## PROMPT
Using the entries that follow, state how many lines contain "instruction", with no other words.

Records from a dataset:

--

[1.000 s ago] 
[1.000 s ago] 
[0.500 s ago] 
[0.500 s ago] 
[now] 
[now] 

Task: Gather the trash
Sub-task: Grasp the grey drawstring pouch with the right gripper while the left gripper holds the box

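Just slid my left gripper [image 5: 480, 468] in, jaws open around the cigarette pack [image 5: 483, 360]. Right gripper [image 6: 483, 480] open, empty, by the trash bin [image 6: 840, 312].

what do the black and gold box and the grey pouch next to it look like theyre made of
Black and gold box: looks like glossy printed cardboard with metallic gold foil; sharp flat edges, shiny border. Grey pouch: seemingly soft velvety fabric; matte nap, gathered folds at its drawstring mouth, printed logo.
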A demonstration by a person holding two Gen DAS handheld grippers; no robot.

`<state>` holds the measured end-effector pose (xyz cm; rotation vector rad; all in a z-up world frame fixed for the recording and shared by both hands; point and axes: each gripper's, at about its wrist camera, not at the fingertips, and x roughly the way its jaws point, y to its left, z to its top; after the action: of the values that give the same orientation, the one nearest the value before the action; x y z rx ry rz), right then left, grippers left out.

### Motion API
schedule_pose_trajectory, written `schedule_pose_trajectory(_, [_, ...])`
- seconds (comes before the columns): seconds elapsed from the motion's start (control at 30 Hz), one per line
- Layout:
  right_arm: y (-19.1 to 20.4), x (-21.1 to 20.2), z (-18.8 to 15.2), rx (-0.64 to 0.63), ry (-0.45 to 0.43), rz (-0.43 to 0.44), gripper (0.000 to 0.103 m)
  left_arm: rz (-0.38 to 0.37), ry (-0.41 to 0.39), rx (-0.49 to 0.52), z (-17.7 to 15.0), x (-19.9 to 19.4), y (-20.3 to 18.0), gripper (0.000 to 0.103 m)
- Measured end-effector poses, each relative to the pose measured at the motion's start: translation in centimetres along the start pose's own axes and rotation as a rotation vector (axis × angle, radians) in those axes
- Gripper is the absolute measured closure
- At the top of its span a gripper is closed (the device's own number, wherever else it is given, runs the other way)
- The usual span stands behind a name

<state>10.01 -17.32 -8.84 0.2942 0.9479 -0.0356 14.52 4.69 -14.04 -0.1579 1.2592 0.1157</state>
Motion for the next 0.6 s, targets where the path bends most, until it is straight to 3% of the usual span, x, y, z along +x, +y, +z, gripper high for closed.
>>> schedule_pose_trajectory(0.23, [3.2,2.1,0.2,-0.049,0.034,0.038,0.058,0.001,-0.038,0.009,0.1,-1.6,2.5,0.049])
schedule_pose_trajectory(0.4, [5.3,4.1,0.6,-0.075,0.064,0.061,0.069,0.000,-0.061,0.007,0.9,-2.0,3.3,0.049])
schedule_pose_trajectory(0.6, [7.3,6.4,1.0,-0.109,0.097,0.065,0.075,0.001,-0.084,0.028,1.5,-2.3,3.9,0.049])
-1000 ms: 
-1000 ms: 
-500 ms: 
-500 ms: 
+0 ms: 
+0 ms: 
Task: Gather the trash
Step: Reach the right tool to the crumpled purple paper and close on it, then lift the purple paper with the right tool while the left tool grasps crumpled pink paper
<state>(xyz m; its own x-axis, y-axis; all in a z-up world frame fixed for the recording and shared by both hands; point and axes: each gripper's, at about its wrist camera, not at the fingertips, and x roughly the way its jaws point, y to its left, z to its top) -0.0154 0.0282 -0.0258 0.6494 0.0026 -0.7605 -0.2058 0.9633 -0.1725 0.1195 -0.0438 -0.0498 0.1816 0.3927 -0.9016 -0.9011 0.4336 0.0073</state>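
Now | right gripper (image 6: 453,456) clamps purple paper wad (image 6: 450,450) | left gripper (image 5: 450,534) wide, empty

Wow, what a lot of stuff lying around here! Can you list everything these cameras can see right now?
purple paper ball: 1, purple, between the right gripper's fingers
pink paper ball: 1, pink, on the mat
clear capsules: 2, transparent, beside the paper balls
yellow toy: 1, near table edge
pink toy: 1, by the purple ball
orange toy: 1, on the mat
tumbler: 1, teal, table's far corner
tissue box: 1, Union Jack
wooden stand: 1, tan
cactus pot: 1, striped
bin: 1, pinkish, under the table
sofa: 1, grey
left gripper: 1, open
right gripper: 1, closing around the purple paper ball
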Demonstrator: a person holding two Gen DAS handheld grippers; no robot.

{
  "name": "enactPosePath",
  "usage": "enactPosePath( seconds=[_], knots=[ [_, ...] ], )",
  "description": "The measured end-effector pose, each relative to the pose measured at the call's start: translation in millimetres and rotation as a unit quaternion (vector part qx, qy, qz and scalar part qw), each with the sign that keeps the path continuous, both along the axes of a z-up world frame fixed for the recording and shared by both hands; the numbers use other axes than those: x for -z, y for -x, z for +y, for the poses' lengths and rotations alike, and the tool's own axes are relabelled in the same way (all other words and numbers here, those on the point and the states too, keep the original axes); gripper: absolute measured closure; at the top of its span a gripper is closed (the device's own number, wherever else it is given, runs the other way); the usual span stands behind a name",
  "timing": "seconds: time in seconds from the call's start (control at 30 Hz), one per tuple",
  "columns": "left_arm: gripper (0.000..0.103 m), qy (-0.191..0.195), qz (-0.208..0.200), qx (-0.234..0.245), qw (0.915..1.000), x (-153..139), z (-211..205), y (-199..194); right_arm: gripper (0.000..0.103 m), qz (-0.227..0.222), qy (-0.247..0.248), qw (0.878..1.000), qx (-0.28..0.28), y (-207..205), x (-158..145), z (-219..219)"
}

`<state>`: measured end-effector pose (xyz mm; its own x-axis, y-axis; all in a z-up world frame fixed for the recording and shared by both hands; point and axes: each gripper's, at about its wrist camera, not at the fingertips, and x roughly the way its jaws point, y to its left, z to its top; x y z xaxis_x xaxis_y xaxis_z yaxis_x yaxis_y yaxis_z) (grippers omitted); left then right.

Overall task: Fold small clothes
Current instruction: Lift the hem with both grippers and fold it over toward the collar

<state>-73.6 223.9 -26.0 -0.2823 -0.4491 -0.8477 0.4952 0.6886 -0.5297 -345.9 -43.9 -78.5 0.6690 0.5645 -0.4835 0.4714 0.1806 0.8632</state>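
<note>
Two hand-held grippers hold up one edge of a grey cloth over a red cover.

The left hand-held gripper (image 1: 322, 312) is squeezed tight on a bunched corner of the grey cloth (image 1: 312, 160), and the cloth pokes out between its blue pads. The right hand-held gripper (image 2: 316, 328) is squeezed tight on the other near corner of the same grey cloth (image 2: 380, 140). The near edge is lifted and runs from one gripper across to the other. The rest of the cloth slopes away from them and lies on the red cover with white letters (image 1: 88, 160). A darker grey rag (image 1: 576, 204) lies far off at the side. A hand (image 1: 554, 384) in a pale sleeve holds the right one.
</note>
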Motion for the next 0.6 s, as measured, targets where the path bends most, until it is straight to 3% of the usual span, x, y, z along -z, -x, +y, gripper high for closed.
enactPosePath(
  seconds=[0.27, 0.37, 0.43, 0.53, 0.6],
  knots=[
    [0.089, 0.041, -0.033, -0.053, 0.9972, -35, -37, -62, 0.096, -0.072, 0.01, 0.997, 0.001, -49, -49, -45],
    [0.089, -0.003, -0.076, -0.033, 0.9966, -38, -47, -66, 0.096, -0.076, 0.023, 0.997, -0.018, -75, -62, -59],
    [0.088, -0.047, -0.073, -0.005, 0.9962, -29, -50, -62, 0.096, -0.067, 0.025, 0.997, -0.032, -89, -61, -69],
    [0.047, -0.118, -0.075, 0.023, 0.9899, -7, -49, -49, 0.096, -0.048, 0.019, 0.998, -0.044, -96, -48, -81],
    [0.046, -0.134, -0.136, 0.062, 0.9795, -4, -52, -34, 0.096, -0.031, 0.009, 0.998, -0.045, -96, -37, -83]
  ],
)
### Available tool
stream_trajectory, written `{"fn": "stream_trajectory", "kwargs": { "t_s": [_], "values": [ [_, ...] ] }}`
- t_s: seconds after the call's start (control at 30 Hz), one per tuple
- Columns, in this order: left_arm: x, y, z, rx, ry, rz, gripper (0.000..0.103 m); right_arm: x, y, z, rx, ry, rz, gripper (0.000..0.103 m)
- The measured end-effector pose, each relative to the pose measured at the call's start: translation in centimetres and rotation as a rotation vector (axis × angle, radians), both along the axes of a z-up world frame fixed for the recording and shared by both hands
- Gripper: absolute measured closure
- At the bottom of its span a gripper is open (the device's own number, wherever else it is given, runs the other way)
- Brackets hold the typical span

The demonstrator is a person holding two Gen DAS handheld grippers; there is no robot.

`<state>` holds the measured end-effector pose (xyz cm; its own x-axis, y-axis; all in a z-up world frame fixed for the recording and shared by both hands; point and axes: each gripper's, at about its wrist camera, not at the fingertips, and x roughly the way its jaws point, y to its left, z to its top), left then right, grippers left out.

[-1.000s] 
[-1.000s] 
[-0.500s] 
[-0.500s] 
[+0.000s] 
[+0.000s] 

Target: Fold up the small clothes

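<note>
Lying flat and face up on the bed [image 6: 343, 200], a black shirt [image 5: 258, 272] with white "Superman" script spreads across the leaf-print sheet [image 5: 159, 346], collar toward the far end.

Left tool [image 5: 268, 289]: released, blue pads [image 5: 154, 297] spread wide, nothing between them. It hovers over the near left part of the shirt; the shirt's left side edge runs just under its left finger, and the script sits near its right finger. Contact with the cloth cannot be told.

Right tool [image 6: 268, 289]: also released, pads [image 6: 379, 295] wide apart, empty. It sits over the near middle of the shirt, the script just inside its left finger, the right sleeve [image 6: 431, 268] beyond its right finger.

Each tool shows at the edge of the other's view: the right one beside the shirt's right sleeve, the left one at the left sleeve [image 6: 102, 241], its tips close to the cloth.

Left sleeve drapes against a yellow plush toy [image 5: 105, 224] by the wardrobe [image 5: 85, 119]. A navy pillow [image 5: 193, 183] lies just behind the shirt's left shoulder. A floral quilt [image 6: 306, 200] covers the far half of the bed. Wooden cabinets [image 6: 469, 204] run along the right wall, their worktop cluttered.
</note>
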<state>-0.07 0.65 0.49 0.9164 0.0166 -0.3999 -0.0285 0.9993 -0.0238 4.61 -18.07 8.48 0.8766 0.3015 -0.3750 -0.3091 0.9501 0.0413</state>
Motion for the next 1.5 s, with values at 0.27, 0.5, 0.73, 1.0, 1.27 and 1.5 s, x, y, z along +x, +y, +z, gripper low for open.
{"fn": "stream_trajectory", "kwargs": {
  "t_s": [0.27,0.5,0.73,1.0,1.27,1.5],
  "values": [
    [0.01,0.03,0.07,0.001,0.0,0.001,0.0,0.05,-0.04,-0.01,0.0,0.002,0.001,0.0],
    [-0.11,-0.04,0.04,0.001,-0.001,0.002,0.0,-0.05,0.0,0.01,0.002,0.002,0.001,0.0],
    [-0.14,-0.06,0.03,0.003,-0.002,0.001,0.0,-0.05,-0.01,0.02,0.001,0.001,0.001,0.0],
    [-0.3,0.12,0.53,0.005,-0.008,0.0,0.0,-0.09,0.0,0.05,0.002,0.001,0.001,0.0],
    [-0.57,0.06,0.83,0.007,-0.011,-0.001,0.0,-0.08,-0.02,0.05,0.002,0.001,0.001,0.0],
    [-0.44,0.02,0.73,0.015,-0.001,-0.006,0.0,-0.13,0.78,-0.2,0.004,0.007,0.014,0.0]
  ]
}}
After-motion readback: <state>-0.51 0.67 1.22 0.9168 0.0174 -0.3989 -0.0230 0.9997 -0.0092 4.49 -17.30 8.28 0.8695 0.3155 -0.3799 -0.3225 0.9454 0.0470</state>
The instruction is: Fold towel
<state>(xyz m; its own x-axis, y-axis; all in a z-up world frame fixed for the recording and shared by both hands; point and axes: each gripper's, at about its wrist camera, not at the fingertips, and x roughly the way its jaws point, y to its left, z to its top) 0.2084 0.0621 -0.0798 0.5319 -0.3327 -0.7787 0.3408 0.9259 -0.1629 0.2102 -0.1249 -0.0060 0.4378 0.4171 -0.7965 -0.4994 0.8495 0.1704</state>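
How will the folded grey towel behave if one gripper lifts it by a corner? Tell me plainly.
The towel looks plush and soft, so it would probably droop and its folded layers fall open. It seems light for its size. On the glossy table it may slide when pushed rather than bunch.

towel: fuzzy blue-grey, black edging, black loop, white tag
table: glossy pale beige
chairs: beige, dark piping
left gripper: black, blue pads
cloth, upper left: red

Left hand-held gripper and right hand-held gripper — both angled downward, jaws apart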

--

## RESULT FOR THIS TASK
2